Un rugissement assourdissant, une odeur de peinture brûlée et des cris dans son casque – voilà comment commença cette mission. À l’intérieur du bombardier B-29, la chaleur était étouffante. Le sergent-chef Henry « Red » Erwin, un jeune homme de vingt-trois ans originaire d’Alabama, se tenait près de la trappe de largage des fusées éclairantes, prêt à larguer la cartouche de phosphore. Une tâche simple. Mais dans le ciel japonais, rien n’est simple.

La cartouche se détacha de son rail, heurta le bord et revint – droit sur lui. Un éclair aveuglant l’aveugla. L’air se remplit de fumée et le feu, tel un être vivant, ravagea le cockpit. Erwin ne cria pas. Il n’en avait pas le droit – après tout, les munitions étaient à proximité, à quelques mètres seulement. Une seule fausse alerte et l’avion exploserait en plein vol.
Il fut aveuglé. Ses yeux brûlèrent instantanément. La peau de ses joues et de ses bras fondait, mais son esprit restait lucide. Il devait trouver ce maudit conteneur. Il tâtonna sur le sol, où le métal en fusion avait brûlé le tissu de son uniforme. Une odeur de brûlé et de mort y régnait.
« Rouge, lâche-le ! » cria quelqu’un.
« Dégage d’ici, gamin ! » s’écria une autre voix, étouffée par la peur.
Mais il n’écouta pas. De la main gauche, il sentit le cylindre incandescent et le plaqua contre sa poitrine – une douleur fulgurante lui transperça la peau, mais il continua de ramper.
Une table métallique bloquait le passage vers le cockpit. D’un coup sec, il la repoussa. De l’autre main, il serra la mort contre lui, comme s’il craignait qu’elle ne s’échappe. Une seule pensée lui martelait l’esprit : s’en débarrasser avant que les munitions n’explosent.
Il rampa, aveuglé par la lumière, guidé par sa mémoire et son instinct. Chaque seconde lui paraissait une éternité. Lorsqu’il trouva enfin le levier de déverrouillage, ses forces l’abandonnèrent presque. Il tira. Un sifflement déchira l’air, et la mort disparut dans le ciel.
Les flammes l’engloutirent complètement. Il s’effondra. L’équipage accourut, l’aspergea d’eau et éteignit son uniforme en feu. Une fumée âcre s’échappait de sa peau. Mais lorsqu’ils le sortirent des flammes, la première chose qu’il murmura ne concernait pas lui-même :
« Tout le monde… est vivant ?»
Ces deux mots restèrent gravés dans la mémoire de tous ceux qui se trouvaient à bord de ce vol.
À l’hôpital, les médecins annoncèrent qu’il ne verrait pas l’aube. Les os de son visage étaient calcinés, sa peau comme de la cendre. Chaque fois qu’ils retiraient le phosphore de ses plaies, celles-ci se rouvraient. La douleur était insoutenable. Mais il ne cria pas. Il demanda seulement à dire à sa famille que « les gars vont bien ».

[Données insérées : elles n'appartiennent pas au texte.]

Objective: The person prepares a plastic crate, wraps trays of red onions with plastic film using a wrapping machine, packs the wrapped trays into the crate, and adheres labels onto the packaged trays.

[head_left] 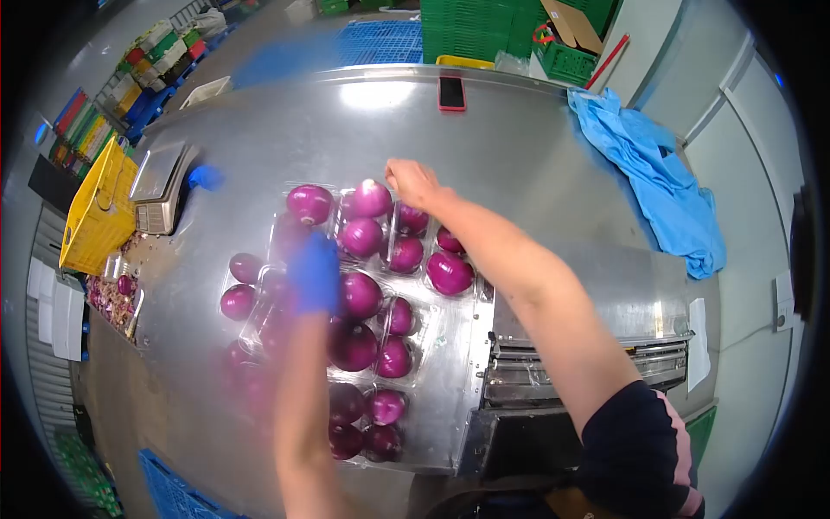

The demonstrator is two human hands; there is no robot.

Sept jours plus tard, un général entra dans la pièce. Il tenait un coffret de velours. La véritable Médaille d’honneur n’était pas sur place : celle exposée dans une vitrine à Hawaï avait été déplacée et acheminée par avion. Elle était destinée à l’homme qui avait sauvé tout un équipage en s’interposant comme bouclier. Henry Erwin ne pouvait pas lever les bras pour la recevoir. On la déposa simplement sur sa poitrine.
Il survécut. Miraculeusement, contre toute attente. Il vécut des années avec des brûlures, presque aveugle, mais indomptable. Quand on lui demanda pourquoi il avait fait cela, il répondit simplement :
« Parce que j’étais le plus proche.»
Le monde est habitué à admirer l’héroïsme lors des défilés et au cinéma. Mais le véritable héroïsme, c’est le moment où un homme s’avance dans le feu non pour la gloire, mais parce que d’autres le soutiennent.
Parfois, un acte héroïque ne fait pas de bruit. Il est empreint de souffrance et de douleur. Il se produit dans l’étroit passage entre la vie et la mort, quand il n’y a pas d’autre choix.
Des années plus tard, lorsqu’Erwin mourut de mort naturelle – un vieil homme entouré de sa famille –, l’un de ceux qu’il avait sauvés déclara :
« Nous avons vu un ange. Ce n’était plus qu’un corps carbonisé.»
Alors, tout devint clair : le feu qui avait failli le tuer était devenu la lumière qui avait permis à d’autres de retrouver le chemin du foyer.